_ACTIVITY_
Show every line from the data below that includes "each".

_GIVEN DATA_
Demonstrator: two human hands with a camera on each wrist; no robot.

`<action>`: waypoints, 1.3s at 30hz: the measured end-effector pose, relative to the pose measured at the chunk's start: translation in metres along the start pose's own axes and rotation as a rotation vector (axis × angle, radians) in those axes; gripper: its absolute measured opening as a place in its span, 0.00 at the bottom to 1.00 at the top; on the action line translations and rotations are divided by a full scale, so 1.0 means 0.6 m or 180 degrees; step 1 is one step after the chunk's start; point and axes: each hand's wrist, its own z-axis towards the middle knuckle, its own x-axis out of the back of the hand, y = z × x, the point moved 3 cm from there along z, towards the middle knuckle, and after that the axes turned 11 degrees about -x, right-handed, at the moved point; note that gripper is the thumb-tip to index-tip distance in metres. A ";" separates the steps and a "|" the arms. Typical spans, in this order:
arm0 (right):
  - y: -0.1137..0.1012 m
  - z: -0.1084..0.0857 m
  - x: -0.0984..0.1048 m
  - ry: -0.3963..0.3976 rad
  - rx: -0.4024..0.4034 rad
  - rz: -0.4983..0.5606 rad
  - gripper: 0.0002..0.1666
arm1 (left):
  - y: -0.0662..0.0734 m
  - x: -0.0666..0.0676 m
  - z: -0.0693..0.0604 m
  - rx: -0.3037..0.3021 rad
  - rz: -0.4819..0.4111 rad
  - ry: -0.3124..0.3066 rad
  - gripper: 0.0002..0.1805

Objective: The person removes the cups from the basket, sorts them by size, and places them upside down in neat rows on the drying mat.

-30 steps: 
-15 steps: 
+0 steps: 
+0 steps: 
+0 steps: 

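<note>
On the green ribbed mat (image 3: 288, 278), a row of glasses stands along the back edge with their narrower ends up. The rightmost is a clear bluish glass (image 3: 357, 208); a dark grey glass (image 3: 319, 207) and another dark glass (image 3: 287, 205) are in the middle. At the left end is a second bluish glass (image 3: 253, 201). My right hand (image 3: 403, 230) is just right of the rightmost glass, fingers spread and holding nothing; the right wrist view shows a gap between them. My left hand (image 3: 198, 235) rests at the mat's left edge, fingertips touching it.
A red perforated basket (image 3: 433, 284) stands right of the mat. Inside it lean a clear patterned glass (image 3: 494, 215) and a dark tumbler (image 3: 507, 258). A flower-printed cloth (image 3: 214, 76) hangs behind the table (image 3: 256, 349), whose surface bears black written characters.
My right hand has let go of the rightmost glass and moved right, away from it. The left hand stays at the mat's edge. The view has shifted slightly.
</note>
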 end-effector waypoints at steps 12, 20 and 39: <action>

_SOLUTION FOR THIS PROBLEM_
Demonstrator: two human hands with a camera on each wrist; no robot.
`<action>`: waypoints, 1.3s at 30hz: the measured end-effector pose, relative to the pose measured at the chunk's start: translation in metres along the start pose's own axes and rotation as a rotation vector (axis × angle, radians) in those axes; gripper: its absolute measured opening as a place in its span, 0.00 at the bottom to 1.00 at the top; on the action line translations and rotations are divided by a full scale, so 1.0 means 0.6 m or 180 degrees; step 1 is one step after the chunk's start; point and axes: each hand's wrist, its own z-axis towards the middle knuckle, its own x-axis out of the back of the hand, y = z × x, the point moved 3 cm from there along z, towards the middle knuckle, and after that the axes turned 11 degrees about -x, right-handed, at the moved point; note that gripper is the thumb-tip to index-tip distance in metres. A ";" separates the steps and a "|" the arms. Typical spans, in this order:

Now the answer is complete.